À partir du 1er septembre, les salles de sports de combat doivent être titulaires du Keurmerk Vechtsportautoriteit (label de qualité de l'Autorité néerlandaise des sports de combat) si elles veulent participer à des compétitions. La plupart des salles qui participent régulièrement à des compétitions ont déjà accompli les démarches. Mais un certain nombre de salles ne l'ont pas encore fait. Certaines ont des questions critiques au sujet du label. Nous y répondons volontiers.
Pourquoi un label de qualité ?
La demande d'un label de qualité est venue du secteur des sports de combat lui-même. En 2017, il a été annoncé qu'un label serait créé. En 2019, la VA (Vechtsportautoriteit, l'Autorité néerlandaise des sports de combat) a demandé à toutes les salles de sports de combat participant à des compétitions de contribuer à la réflexion. Nous leur avons demandé, au moyen d'une enquête, ce qui leur paraissait important pour le label. En outre, plusieurs exploitants expérimentés de salles de sports de combat ont été associés au développement du label.
Pourquoi obligatoire ?
Des entraîneurs incompétents, du matériel non sûr et des lieux de pratique dangereux nuisent à la réputation, et donc aux intérêts, de l'ensemble du secteur des sports de combat. Les accidents provoqués par des prestataires en deçà des normes rejaillissent sur toutes les salles de sports de combat. La VA et les fédérations ont décidé de rendre le label obligatoire, car écarter les brebis galeuses est dans l'intérêt de tous.
Les autres sports n'ont pourtant pas de label ?
Dans tous les sports sérieux, des exigences sont posées. La plupart des autres sports aux Pays-Bas sont organisés par une seule fédération, elle-même membre de la confédération sportive NOC*NSF. Ces fédérations, comme la KNVB (fédération néerlandaise de football) ou la fédération de boxe, imposent toutes des exigences minimales pour la création d'une association ou d'une salle de sport. Les sports de combat sont organisés autrement et ont traduit ces exigences minimales sous la forme d'un label de qualité.
La plupart des salles ne participent-elles pas ?
Nous voyons des personnes affirmer sur les réseaux sociaux qu'il existe 2000 salles de sport et que seules 250 possèdent le label. Le label s'adresse en premier lieu aux salles qui participent à des compétitions. Elles sont bien moins nombreuses. Avant la période du coronavirus, environ 450 salles néerlandaises participaient occasionnellement à des compétitions. Parmi elles, 350 ont obtenu le label ou sont en cours de procédure de demande. Un certain nombre des 450 salles mentionnées ont fait faillite pendant la crise sanitaire et ne demanderont donc pas le label. Certaines salles ne participent à des compétitions que plus tard dans l'année et souhaitent pour cette raison demander le label ultérieurement. Cela ne pose pas de problème.

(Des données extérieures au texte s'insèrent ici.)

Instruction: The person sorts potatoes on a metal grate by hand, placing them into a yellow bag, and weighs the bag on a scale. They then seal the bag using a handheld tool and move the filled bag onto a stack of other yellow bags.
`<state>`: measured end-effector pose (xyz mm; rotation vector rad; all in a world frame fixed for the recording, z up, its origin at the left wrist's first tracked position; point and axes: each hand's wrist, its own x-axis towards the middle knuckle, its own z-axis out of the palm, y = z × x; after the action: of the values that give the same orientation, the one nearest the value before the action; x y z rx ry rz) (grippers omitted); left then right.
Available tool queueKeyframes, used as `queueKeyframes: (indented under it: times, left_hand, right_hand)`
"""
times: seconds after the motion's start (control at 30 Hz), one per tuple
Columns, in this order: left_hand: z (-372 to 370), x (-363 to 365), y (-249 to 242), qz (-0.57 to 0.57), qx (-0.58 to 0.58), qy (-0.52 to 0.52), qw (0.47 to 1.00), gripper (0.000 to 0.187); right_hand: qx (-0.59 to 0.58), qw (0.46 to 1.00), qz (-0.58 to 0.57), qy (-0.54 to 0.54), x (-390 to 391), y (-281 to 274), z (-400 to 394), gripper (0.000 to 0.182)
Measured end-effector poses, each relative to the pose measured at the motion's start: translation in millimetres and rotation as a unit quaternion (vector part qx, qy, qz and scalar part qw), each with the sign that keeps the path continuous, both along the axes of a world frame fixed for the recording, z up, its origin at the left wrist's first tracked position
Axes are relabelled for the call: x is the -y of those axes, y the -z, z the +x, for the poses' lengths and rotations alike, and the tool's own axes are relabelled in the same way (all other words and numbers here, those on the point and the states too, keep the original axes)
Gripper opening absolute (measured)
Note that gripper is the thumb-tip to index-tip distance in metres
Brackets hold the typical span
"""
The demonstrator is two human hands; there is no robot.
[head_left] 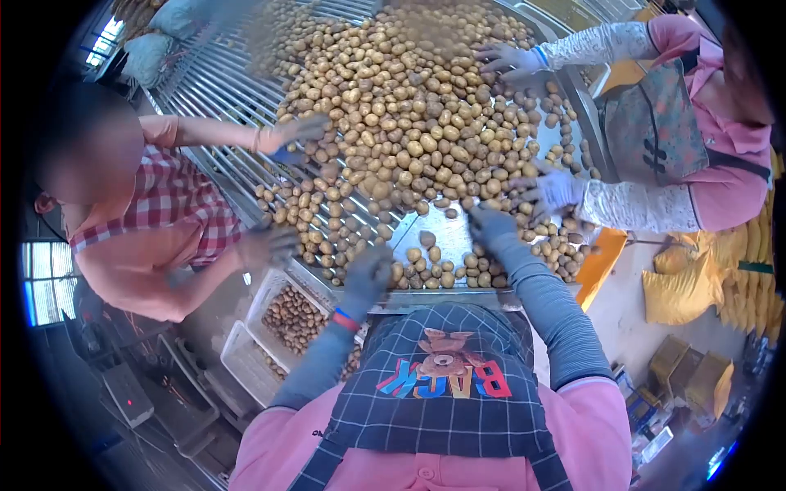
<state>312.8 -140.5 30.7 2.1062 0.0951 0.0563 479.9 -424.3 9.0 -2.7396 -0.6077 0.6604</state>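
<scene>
Many potatoes [426, 143] lie heaped over a metal sorting table [446, 229] in front of me. My left hand [368, 274], in a grey glove, is at the near edge beside a few potatoes. Its fingers look curled, and their inner side is hidden, so I cannot make out what they hold. My right hand [494, 229], gloved as well, reaches over the near side of the heap with its fingers stretched out against potatoes. Between my hands is a patch of bare metal with a small cluster of potatoes along the rim.
A co-worker in a checked apron [184, 196] works at the left, both gloved hands near the rollers [217, 106]. Another in pink [729, 147] reaches in from the right. White crates [254, 360], one holding small potatoes, stand below left. Yellow sacks [684, 286] lie at right.
</scene>
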Motion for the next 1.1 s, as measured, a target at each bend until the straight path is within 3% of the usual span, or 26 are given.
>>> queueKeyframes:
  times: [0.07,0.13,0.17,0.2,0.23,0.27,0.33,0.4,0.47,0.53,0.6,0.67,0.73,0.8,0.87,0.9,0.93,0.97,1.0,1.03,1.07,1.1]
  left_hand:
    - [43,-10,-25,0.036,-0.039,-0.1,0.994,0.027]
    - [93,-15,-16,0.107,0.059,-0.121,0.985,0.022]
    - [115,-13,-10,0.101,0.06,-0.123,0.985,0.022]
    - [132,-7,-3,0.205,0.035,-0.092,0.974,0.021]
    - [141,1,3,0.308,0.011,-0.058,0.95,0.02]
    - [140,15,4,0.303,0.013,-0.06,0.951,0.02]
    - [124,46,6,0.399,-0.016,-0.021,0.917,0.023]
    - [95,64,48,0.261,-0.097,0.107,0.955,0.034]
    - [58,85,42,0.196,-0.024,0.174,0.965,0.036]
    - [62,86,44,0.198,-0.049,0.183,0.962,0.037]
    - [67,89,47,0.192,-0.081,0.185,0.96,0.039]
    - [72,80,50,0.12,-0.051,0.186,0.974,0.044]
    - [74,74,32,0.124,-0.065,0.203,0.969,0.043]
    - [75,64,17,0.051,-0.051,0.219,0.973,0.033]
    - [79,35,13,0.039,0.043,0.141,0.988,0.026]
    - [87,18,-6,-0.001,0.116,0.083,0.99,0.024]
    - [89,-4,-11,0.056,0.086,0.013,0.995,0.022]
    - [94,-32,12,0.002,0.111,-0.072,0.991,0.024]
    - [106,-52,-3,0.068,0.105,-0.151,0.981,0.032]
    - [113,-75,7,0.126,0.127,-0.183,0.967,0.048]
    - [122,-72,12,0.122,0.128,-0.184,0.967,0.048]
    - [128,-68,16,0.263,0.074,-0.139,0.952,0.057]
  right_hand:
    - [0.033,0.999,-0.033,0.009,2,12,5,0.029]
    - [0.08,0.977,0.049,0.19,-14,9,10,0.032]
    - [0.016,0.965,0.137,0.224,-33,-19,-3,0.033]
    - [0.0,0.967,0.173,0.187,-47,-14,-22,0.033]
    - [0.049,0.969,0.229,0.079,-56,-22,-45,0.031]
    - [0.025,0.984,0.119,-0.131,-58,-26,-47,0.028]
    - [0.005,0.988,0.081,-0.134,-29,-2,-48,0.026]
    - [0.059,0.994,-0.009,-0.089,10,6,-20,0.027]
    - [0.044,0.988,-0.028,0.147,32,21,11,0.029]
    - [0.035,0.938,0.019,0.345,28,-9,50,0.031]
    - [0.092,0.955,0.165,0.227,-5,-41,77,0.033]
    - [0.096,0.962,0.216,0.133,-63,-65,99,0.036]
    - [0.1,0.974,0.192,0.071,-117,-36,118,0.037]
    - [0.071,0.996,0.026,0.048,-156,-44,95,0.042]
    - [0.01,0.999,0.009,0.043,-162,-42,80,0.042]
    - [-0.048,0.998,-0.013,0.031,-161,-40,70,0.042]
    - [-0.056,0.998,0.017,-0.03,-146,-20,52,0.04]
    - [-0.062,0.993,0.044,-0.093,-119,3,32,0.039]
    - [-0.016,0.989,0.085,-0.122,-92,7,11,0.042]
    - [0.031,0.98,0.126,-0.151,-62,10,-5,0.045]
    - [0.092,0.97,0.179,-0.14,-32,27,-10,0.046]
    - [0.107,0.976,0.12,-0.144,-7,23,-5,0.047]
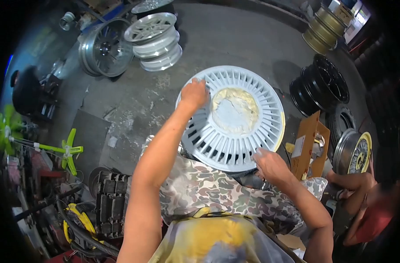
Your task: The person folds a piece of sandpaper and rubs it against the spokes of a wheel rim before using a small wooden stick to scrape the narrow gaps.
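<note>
Grey finned wheel point(235, 127), face up

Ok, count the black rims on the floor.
2: both black rims lean together at right, past the white wheel under both hands. Others may be hidden in the dark edge.

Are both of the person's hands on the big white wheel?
Yes, the left hand presses its far rim and the right hand grips the near edge of the white wheel.

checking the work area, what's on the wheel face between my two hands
In the head view, between the left hand and right hand lies the white wheel's slotted face, with a cracked, cream filler patch at its centre.
</note>
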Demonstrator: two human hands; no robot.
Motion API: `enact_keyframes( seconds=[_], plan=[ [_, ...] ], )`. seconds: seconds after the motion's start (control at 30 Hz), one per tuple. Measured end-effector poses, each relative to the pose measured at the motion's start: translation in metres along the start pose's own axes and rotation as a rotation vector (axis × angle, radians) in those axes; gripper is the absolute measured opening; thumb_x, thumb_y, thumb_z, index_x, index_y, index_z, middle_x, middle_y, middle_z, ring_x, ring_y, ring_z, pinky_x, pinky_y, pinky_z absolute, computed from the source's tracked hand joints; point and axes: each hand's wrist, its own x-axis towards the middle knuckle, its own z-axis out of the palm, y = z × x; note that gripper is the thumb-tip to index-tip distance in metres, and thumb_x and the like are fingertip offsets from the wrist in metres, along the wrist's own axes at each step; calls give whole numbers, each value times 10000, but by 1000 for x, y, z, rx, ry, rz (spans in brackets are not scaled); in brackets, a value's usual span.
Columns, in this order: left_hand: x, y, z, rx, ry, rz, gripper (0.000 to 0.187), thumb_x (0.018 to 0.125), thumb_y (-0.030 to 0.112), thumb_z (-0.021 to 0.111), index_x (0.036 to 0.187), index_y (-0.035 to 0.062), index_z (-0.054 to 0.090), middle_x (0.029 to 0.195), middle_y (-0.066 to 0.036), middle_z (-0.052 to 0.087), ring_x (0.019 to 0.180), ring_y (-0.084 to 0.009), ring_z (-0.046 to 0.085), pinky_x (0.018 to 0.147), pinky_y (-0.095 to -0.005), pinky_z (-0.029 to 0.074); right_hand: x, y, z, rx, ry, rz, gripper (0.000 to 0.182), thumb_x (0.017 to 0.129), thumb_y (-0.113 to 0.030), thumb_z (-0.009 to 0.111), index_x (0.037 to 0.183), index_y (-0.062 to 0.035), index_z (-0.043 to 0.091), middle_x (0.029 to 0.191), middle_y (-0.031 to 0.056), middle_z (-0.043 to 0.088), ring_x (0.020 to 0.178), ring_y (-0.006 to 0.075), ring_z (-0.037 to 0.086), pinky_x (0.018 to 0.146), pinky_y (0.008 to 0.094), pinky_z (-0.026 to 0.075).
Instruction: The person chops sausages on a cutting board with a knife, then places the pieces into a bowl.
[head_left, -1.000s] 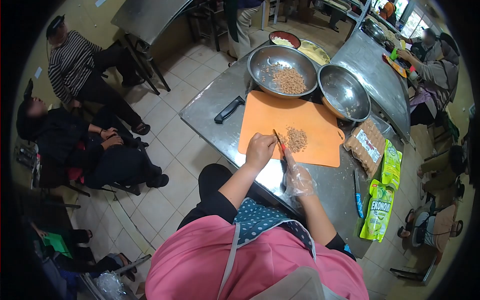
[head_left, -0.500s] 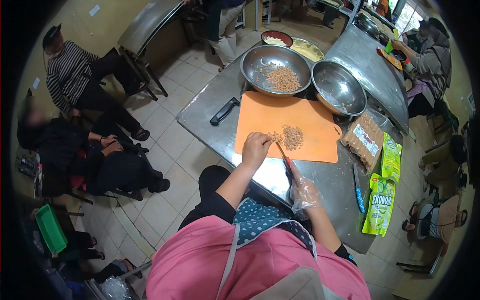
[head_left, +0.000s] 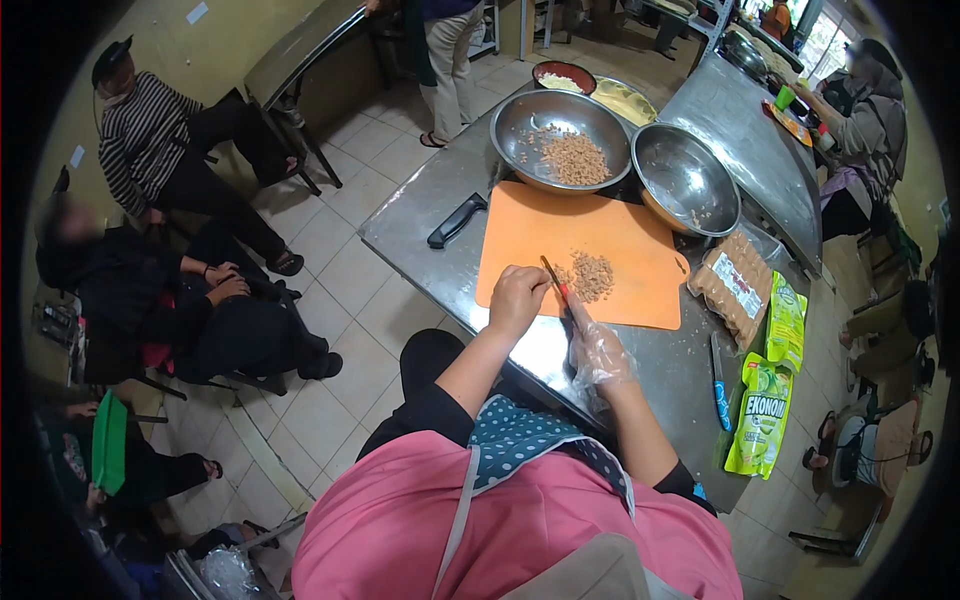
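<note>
My right hand (head_left: 603,358), in a clear plastic glove, grips a small red-handled knife (head_left: 552,272). Its blade points up and away over the near part of an orange cutting board (head_left: 530,225). Just left of the blade, my bare left hand (head_left: 518,300) is closed with fingertips pinched together at the board's near edge; whatever they hold is hidden. A pile of finely chopped brown pieces (head_left: 592,277), which look like sausage, lies right of the blade. More such pieces (head_left: 573,159) fill part of a steel bowl (head_left: 510,130) behind the board.
Right of that bowl stands a second steel bowl (head_left: 670,165). A black-handled knife (head_left: 457,222) lies left of the board. To the right are a sausage pack (head_left: 735,285), a blue-handled knife (head_left: 719,385) and green pouches (head_left: 760,415). People sit at left; a person (head_left: 865,125) works at far right.
The knife blade has swung more upright and shifted slightly left and up, beside my left fingertips. My left hand stays almost in place. At lower left, a person's green tray has tilted.
</note>
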Motion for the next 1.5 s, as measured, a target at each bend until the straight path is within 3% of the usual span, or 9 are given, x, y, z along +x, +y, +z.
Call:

Le label est-il vraiment soutenu ?
Une étude a été menée en 2021 auprès des exploitants de salles de sports de combat au moyen d'une enquête représentative. Tous les exploitants participant régulièrement à des compétitions ont été invités à y répondre. Pour 85,3 % d'entre eux, le label constitue une évolution positive, 13,3 % n'ont pas d'opinion à ce sujet et 1,3 % y voient une évolution négative. Le label bénéficie donc bien d'un soutien assez large.
Les exigences imposées aux entraîneurs ne sont-elles pas trop élevées ?
Les exigences imposées aux entraîneurs ont été établies en concertation avec des exploitants de salles et la confédération sportive NOC*NSF. Ce qui est demandé est un diplôme d'entraîneur conforme aux normes de l'Academie voor Sportkader (Académie néerlandaise pour les cadres sportifs). Il peut s'agir d'un diplôme de la FOG ou de la SKMO. Mais pour les entraîneurs de MMA, il peut aussi s'agir d'un diplôme reconnu dans un autre sport de combat, pertinent pour les entraînements de MMA. Vous n'avez pas de diplôme reconnu ? Vous pouvez alors éventuellement bénéficier d'une dispense.
Une dispense ? Pour qui ?
Nos sports de combat ont été construits par un certain nombre de pionniers. Ils ont introduit ces sports aux Pays-Bas et ont porté les Pays-Bas au sommet mondial. Nous ne leur demandons pas de suivre une formation. Ces pionniers peuvent demander une dispense sur la base des « compétences acquises antérieurement », selon la terminologie en usage dans la formation.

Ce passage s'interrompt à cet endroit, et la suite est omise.